- _Extracted material_:
====================

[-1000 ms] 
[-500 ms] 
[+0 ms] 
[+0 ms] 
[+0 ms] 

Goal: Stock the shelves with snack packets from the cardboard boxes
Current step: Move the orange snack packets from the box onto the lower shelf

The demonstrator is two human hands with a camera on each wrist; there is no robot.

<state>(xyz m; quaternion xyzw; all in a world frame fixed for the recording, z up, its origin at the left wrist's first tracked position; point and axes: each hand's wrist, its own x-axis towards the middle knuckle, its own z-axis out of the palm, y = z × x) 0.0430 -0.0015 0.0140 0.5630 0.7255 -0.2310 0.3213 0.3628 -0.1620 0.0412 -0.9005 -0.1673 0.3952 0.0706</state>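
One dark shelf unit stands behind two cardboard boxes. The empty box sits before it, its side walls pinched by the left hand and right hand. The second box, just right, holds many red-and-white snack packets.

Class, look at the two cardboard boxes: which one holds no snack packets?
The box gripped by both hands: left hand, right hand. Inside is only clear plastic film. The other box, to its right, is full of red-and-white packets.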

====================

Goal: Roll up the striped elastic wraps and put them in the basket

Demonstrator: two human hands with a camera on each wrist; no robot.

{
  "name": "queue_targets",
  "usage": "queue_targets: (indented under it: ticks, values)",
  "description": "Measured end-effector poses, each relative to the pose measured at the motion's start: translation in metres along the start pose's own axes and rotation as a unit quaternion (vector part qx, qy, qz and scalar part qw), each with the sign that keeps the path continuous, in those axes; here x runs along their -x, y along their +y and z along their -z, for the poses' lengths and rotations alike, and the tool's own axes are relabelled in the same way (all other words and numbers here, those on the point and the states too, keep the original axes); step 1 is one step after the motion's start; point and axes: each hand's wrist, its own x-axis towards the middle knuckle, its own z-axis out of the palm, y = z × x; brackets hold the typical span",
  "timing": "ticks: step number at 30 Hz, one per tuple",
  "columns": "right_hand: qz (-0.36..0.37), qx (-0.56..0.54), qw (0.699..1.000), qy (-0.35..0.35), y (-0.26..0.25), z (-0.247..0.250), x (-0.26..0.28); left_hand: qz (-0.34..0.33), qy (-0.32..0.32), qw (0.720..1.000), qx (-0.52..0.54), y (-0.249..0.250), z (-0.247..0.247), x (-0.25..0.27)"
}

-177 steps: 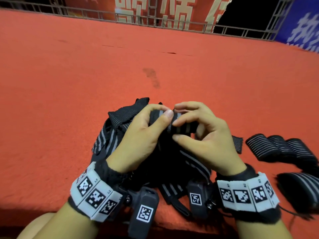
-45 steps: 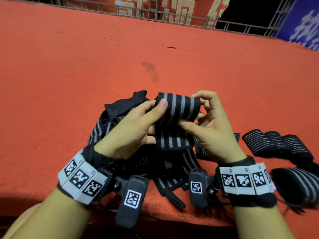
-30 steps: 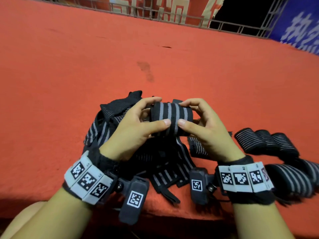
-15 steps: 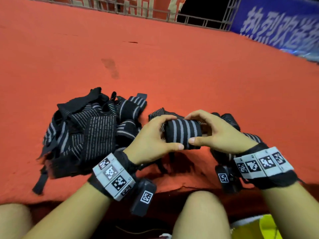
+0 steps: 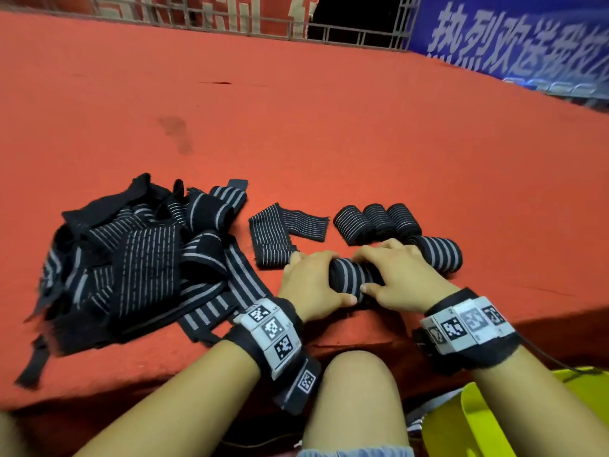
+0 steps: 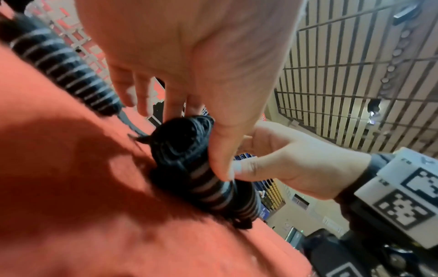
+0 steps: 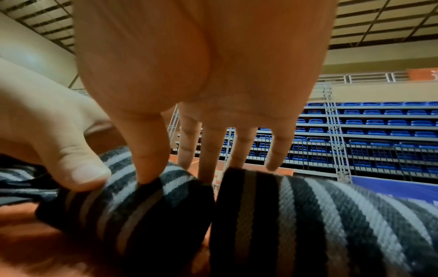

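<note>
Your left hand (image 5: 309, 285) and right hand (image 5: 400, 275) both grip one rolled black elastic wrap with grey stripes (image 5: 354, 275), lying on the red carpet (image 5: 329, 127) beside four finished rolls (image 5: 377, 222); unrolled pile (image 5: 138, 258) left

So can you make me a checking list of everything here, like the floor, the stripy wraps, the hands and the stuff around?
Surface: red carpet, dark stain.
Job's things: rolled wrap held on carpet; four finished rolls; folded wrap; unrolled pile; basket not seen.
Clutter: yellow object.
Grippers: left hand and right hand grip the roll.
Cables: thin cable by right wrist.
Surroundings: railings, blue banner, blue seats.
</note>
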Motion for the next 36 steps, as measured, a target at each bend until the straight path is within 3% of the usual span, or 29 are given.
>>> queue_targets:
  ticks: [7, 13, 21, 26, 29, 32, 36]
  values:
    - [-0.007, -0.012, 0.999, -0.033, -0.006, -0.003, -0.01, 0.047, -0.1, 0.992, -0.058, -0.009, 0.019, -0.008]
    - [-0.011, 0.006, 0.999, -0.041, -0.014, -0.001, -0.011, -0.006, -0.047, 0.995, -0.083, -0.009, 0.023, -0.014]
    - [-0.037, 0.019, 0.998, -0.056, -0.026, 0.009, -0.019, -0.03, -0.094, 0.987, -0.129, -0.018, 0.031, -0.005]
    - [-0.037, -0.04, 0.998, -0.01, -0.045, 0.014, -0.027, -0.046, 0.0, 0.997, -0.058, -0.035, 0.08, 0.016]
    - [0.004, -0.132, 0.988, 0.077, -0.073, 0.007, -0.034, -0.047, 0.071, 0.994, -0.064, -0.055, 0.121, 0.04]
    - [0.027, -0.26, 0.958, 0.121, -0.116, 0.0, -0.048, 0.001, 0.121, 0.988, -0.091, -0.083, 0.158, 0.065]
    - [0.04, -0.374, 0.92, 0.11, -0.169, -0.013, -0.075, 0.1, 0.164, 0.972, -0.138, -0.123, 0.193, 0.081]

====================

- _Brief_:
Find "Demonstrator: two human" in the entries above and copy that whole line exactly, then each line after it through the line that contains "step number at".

- _Solution for this task_:
Demonstrator: two human hands with a camera on each wrist; no robot.

{
  "name": "queue_targets",
  "usage": "queue_targets: (indented under it: ticks, values)",
  "description": "Measured end-effector poses, each relative to the pose measured at the motion's start: translation in metres along the start pose's own axes and rotation as a unit quaternion (vector part qx, qy, qz and scalar part qw), each with the sign that keeps the path continuous, in those axes; here x runs along their -x, y along their +y and z along their -z, for the poses' lengths and rotations alike, and the tool's own axes are relabelled in the same way (all other words and numbers here, those on the point and the states too, keep the original axes); step 1 is one step after the motion's start; point and axes: each hand's wrist, its own x-axis towards the middle knuckle, its own z-axis out of the palm, y = z × x; brackets hold the typical span",
  "timing": "ticks: step number at 30 Hz, one per tuple",

That is the complete answer to the exercise.